EXERCISE ▸
Copy out each line of the data that contains "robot".

(Records contained in a dataset)
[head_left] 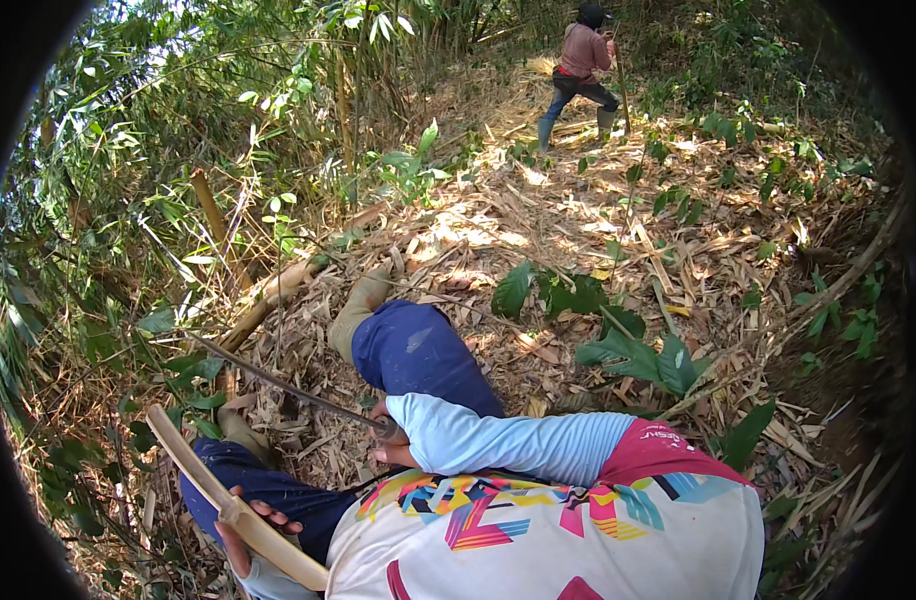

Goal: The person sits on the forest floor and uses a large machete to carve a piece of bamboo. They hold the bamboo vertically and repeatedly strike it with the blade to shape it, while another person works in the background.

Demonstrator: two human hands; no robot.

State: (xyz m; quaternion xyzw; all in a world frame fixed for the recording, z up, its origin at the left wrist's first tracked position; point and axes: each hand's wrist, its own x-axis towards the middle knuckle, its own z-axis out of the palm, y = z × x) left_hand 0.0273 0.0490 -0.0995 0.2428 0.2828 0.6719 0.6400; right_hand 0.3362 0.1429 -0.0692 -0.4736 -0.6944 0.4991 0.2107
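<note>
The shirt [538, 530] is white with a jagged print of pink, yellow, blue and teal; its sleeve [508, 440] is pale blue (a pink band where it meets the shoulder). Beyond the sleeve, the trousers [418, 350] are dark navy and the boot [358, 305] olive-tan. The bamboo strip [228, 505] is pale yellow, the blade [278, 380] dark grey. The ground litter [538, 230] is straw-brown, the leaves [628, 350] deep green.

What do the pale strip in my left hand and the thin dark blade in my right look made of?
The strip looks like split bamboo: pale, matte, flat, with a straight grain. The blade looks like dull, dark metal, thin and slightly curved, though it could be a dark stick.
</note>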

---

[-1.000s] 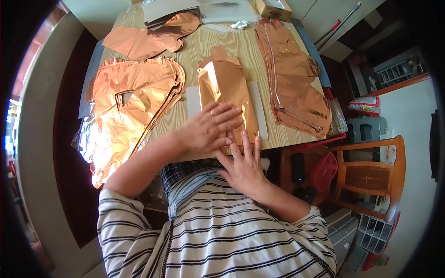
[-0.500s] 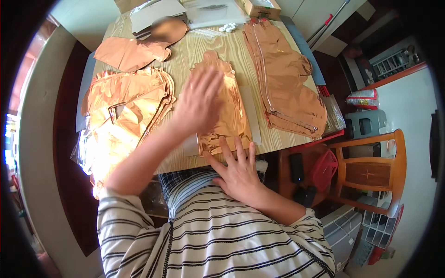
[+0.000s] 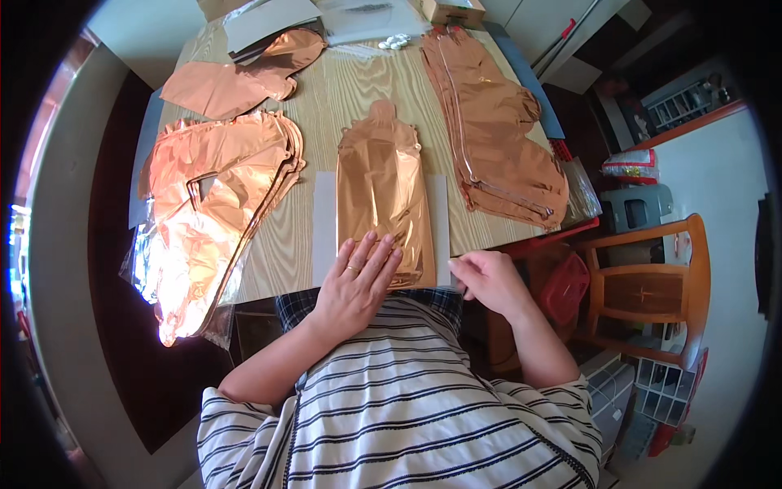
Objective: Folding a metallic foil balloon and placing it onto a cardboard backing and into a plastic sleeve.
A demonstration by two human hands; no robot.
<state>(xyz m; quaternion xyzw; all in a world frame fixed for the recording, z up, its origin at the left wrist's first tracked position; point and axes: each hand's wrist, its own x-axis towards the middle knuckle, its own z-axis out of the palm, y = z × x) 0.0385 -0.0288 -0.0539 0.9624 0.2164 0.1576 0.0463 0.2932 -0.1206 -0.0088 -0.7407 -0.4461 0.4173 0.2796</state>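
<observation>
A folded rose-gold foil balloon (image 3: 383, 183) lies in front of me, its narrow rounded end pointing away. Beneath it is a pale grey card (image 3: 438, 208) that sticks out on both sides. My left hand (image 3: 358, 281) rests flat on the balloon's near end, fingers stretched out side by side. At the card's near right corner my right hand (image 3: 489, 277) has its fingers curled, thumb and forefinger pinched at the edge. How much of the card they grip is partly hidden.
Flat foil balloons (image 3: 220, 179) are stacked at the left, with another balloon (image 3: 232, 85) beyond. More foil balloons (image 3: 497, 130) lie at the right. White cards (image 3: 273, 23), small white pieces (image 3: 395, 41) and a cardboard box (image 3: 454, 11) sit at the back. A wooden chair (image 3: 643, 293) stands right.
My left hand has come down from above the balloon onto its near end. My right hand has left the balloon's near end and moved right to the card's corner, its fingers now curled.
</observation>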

WRITTEN SOLUTION ▸
Demonstrator: two human hands; no robot.
A demonstration by two human hands; no robot.

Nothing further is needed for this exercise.